The Future Child: What It Is and What It Isn’t.

Over the course of history, the question of whether, and if so when, an abortion is justifiable has been decided according to a variety of different views: the results have varied during times of war and peace, prosperity and poverty, and depending on the dominant regime and religion.

For example, discussions have touched upon the following considerations:

How long the pregnancy or foetus is considered part of the mother’s body, and the point at which the foetus is regarded as a separate organism.

Who has the right to make such a decision? The state (taxpayers, soldiers, nationalistic ambitions), the church (souls, income), the medical establishment (the patient’s own authority vs. ‘doctor’s orders’), a patriarchal system (woman is considered the property of her father/husband/son)?

Whose life is more deserving of protection, that of the woman or the foetus?

 

Arguments reflecting all the considerations listed above can be seen in laws and public discussion.

 

Ever since the processes of fertilization and the attachment of the egg cell to the uterus wall have been explained by medical science, the discussion of when life begins has become a hot topic in both Central Europe and America.
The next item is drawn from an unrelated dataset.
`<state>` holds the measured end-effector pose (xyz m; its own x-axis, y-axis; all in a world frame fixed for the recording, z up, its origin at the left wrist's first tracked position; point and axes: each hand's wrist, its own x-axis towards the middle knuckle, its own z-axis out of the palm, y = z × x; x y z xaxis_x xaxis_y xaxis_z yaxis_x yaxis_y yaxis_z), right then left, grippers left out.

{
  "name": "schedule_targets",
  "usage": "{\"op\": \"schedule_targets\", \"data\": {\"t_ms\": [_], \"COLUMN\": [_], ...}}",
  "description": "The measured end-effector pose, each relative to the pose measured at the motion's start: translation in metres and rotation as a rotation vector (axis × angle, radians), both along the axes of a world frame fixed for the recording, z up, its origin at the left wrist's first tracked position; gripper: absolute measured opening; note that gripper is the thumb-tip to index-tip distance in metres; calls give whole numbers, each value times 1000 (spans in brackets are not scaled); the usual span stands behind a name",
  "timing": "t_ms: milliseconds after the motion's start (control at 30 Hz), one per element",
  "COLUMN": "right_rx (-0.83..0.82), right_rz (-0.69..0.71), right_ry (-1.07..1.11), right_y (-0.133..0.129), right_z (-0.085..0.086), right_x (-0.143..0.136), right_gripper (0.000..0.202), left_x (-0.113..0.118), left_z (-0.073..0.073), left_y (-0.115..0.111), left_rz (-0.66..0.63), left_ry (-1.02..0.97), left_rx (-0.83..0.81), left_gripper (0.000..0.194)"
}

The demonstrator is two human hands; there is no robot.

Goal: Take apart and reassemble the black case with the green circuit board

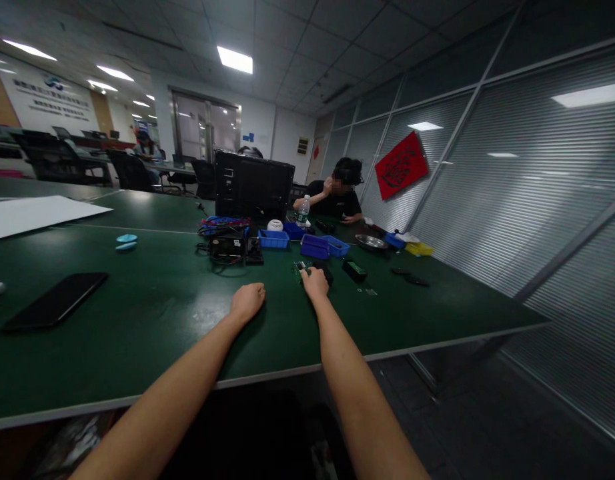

Arguments frequently confuse or mix up the terms ‘life’ and ‘viability’. For example, a fertilized egg cell and its potential are equated with a child that can survive on its own outside the womb.

 

In fact, the foetus is not able to live outside the mother’s body until about the 32nd week of pregnancy. A few exceptions have been observed, where the mother was simulated with the aid of complex technology. Until it becomes capable of independent life, the foetus remains an integral part of a woman’s body and wholly dependent on it for all its needs.

 

In some discussions, certain features of early stages in the foetus’ development are often equated with fully developed organ systems. For example, the heartbeat: twenty-eight days after the embryo attaches to the uterus wall, muscle cells in a blood vessel that will eventually develop into the heart begin to pulsate. But a great deal has to happen before an actual heart appears: in the beginning, the cells’ pulsation causes nothing more than movement of the blood back and forth. The heart’s musculature is not yet developed, nor has it taken on its final form. The cardiac cavity must first divide from the blastocoel and the two lung buds must separate, after which the foetus’ growth will cause the heart bud to migrate to what will become the thoracic cavity, and atria, cardiac chambers and heart valves begin to take shape. Instead, romanticised descriptions of the baby’s development merely say: “Near the end of the third week, the heart is fully developed and begins to beat.”

 

In this abbreviated version, the fact that the gestational sac, embryo and foetus represent early stages in a child’s development and are not themselves children is ignored. A good comparison: flower seeds can potentially become a beautiful bouquet, and if all goes well, they will. But it would be incorrect to call a sack of flower seeds a bouquet, just as incorrect as saying ‘child’ when a foetus is involved.

 

A true child can live independently of its mother’s body. When an abortion is performed, cells that could develop into a child capable of surviving on its own are present. However, they certainly do not represent a child.

 

The developmental stage we call ‘child’ involves a great deal of potential also: two possibilities are ‘adult’ and ‘oldster’ – though that will be seen in the future.